> > how can i set up the $PATH for all user at initial boot up time ?
None of these solutions will address the problem for all the existing users. The PATH variable is set by the user's shell. If the default shell is csh, there's no standard way to ensure that they get a standard know environment at login. Users can edit their own shells init files and change the environment.
ksh and sh will source /etc/profile, so that will solve your problem if you force users to only use those shells.
Or you can design and implement a "standard user environment" which maintains a standard set of shell scripts in a know place which users' default .cshrc, .login, and .logout source prior to executing their own stuff. Failure to do so means they're unsupported. This way you edit one set of files and change the environment for everyone.
Michael Vilain
The exact mechanism you use would depend on what flavor of UNIX you are using. Since you posted to the Solaris newsgroup, I am going to assume that you are using that.
This also applies to any Sys-V-based UNIX, including AIX, and to Linux & Xenix, and to some BSD-based systems:
The system-wide ".profile" for the sh, ksh and bash shells is /etc/profile. Here is where you setup the global environment common to all users, and perform actions for all users just prior to their own $HOME/.profile scripts running. In fact, you should have a default environment that works for the user even if their $HOME/.profile file is missing. The $HOME/.profile is meant for them to edit and create their own customizations that no other user would use.

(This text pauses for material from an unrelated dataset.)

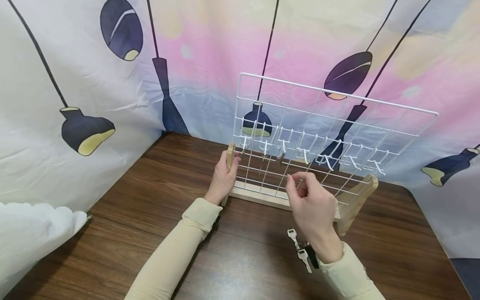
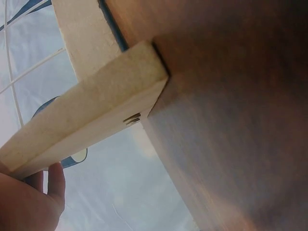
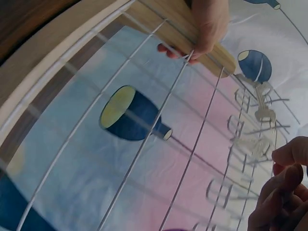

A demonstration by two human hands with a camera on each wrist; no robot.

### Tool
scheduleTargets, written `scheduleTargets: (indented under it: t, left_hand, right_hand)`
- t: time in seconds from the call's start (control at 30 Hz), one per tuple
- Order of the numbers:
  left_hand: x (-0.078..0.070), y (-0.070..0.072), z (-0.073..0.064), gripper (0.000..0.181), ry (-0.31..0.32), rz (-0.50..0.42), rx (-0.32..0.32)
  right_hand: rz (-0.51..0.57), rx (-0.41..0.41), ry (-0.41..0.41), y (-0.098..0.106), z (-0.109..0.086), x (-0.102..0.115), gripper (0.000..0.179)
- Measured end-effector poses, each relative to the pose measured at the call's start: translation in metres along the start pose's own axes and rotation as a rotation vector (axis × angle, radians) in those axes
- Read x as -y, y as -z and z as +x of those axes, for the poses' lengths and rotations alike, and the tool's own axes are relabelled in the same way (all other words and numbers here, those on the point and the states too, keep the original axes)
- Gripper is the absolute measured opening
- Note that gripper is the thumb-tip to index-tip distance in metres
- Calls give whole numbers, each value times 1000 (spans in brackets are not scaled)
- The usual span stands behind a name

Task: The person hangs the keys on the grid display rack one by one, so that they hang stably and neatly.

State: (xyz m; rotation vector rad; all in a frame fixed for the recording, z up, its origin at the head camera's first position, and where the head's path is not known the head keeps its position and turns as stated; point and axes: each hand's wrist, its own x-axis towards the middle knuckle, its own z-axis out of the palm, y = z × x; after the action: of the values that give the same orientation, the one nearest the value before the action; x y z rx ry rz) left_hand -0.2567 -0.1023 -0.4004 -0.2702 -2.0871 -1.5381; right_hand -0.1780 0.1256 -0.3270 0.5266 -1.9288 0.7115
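My left hand [image 1: 223, 177] grips the wooden side upright [image 1: 230, 156] at the left end of a white wire grid rack [image 1: 262, 179]. In the left wrist view my fingers curl around that wooden bar [image 2: 96, 110]. My right hand [image 1: 315, 206] is in front of the grid, thumb and fingers loosely curled, with nothing visible between the fingertips. Small keys [image 1: 280, 157] hang from hooks just beyond the fingertips, and more keys [image 3: 262, 108] show in the right wrist view. Two silver keys on a ring [image 1: 303, 256] lie on the table beside my right wrist.
Several white hooks [image 1: 326, 161] run along the grid, those on the right bare. A wooden foot [image 1: 358, 204] supports its right end. Brown wood tabletop [image 1: 232, 250] lies beneath. Patterned cloth [image 1: 210, 54] hangs behind, and white cloth [image 1: 33, 233] reaches the table's left edge.
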Motion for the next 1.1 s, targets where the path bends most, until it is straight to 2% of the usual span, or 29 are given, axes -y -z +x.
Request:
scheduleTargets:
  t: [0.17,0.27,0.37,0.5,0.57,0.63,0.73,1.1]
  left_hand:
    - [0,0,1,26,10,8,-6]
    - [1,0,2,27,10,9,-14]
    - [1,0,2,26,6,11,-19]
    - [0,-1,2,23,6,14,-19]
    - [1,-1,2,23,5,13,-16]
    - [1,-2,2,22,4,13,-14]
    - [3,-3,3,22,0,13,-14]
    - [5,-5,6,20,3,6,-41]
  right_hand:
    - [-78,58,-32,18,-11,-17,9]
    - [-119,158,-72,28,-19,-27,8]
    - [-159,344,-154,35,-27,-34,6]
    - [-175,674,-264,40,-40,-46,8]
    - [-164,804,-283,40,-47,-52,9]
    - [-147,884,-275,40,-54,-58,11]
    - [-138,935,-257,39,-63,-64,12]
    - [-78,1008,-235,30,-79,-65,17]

For BSD-based UNIX systems, and for csh, tcsh and related shells, you'll have to do something different. At the top of every user's $HOME/.cshrc file, you have a line something like "source /etc/cshrc_global" or "source /etc/cshrc_local" or simply "source /etc/cshrc". Then you have only one file to edit to add any more aliases or common environment changes. Keep in mind that this is sourced at the start of every new subshell — even from a C-Language system() call. For actions for the user to be performed only once upon login, you have a line like "source /etc/login" at the top of every user's $HOME/.login
Notice that this latter method would work for sh-type shells too — you have a single line at the top of each user's $HOME/.profile like ". /etc/common". The weakness in this approach is that if the users can edit their own $HOME/.login, $HOME/.cshrc or $HOME/.profile, then you have to assume that they'll be friendly and nice and remember to call your script at the top every time. At least the sh-type /etc/profile method *HAS* to be run by the user when they login.
An approach I have taken in the past is to maintain a list of users separate from /etc/passwd that contain's the user's desired startup shell, and then set all users' startup shell to /bin/sh. This will force all user's to execute /etc/profile no matter what. Then at the bottom of the /etc/profile I exec a program that parses the new file, and then exec's the user's desired shell as a login shell (with a '-' character in front of the first argument, as in "-ksh", "-csh" and so on). The same /etc/profile only has action for the universal "sh" and "-sh" as I specify in the /etc/passwd file, and only exec's the new shell program if the user wants something other than "sh" as their startup shell; this avoids an infinite loop condition with /etc/profile calling /etc/profile over and over again.